By Emily Stephenson
WASHINGTON (Reuters) - U.S. President-elect Donald Trump sold all of his shares in companies in June, his transition team said on Tuesday, a move that likely raised substantial cash ahead of the presidential election and could now ease concerns about potential conflicts of interest.
Trump's stock portfolio was worth roughly $40 million as of December 2015, the Washington Post said on Tuesday, citing a May financial disclosure. His portfolio at that time included shares in a number of banks, oil firms and other companies with business pending before the U.S. government, the Post said.
Trump spokesman Jason Miller said in an email that Trump sold all of his shares, but he did not respond to questions about what Trump did with the sales proceeds or whether he withdrew from any other investments at the same time.

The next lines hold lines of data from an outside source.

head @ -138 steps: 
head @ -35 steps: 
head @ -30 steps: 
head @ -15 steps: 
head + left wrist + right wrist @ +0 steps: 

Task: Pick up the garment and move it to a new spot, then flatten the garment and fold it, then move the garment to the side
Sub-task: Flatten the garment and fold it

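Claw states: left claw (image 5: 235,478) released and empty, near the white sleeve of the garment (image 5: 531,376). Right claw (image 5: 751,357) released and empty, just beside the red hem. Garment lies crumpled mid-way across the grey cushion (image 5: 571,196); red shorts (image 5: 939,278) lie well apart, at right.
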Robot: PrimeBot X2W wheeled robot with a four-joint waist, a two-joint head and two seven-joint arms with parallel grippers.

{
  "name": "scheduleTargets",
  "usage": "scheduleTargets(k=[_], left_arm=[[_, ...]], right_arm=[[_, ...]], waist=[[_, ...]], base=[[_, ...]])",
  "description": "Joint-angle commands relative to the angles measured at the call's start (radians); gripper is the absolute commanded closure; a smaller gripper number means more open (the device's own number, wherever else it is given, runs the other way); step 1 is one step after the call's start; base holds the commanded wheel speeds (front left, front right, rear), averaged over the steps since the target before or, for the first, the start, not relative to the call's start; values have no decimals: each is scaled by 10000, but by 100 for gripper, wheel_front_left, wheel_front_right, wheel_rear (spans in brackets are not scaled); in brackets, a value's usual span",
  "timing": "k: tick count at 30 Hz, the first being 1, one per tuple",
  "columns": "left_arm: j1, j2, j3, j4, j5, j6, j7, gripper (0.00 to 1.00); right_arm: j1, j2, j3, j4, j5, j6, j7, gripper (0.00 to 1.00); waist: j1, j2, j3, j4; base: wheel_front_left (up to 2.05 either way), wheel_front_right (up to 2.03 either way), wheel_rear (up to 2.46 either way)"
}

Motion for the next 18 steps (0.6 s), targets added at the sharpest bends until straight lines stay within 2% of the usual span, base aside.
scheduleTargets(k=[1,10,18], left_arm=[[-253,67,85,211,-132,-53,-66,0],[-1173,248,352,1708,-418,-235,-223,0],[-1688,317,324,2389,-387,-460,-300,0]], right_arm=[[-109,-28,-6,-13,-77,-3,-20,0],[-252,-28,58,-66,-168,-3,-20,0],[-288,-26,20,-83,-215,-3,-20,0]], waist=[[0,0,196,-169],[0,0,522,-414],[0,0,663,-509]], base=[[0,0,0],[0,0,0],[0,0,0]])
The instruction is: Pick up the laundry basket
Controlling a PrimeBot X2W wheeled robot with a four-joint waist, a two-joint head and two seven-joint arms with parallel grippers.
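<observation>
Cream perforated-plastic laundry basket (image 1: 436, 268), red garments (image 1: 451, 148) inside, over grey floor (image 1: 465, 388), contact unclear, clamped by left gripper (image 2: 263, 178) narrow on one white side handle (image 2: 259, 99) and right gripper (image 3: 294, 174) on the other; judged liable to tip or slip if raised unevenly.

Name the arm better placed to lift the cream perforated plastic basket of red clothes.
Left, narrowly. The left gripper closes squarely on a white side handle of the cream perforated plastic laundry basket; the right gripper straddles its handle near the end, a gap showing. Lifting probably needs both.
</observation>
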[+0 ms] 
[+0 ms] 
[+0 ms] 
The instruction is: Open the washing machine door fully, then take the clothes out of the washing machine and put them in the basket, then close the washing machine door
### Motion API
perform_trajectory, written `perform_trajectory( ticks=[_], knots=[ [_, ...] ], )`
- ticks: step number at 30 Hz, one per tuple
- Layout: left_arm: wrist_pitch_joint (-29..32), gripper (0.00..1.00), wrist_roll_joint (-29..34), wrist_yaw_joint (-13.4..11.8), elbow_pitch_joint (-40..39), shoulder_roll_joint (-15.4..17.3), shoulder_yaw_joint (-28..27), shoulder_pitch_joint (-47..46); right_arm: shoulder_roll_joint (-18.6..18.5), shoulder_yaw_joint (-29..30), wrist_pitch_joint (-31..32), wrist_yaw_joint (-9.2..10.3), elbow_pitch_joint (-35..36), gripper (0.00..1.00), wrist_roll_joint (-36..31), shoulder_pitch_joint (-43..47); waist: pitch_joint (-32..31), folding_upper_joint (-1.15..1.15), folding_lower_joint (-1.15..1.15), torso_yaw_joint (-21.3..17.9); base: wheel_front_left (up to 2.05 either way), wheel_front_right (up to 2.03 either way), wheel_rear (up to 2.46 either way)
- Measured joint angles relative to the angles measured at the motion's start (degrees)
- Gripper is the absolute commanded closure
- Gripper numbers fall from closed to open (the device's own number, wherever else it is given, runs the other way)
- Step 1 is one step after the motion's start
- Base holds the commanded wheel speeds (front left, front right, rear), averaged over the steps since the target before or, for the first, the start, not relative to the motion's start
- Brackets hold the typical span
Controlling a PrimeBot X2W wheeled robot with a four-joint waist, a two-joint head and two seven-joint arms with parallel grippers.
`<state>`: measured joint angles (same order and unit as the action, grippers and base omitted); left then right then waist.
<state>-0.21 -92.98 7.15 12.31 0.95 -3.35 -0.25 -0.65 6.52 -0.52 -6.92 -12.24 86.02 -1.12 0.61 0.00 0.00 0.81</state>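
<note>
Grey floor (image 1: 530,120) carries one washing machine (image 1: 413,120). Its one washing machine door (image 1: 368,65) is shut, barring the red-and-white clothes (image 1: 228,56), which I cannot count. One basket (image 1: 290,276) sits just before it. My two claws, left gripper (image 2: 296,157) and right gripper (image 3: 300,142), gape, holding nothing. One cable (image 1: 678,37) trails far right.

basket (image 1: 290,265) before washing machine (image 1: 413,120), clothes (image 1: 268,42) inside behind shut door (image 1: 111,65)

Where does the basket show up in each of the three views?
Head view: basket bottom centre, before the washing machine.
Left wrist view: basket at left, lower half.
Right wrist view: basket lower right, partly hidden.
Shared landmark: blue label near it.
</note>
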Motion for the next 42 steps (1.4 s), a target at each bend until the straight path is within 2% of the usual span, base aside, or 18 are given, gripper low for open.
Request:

Selling his shares would reduce some potential for conflicts for the businessman-turned-politician as he prepares to take over the White House from President Barack Obama on Jan. 20. But it would not address concerns about Trump's personal and family businesses, which include hotels and golf resorts from Panama to Scotland.
Trump has said he will step back from running his business, but he has not given any detail about the arrangements.
During the presidential campaign, the Republican indicated he had pulled back from the stock market.
"I did invest, and I got out, and it was actually very good timing," he told Fox Business in an August interview.
The issue arose after Trump urged the government to cancel an order with Boeing Co for a revamped Air Force One presidential plane. The New York real estate developer, who defeated Democrat Hillary Clinton in the Nov. 8 election, said without citing proof that costs were out of control.
Trump had previously said he owned Boeing shares. Asked earlier on Tuesday whether the president-elect still owned them, Miller said he sold all his shares in June, but it was not clear at the time whether he was speaking only about Boeing stock.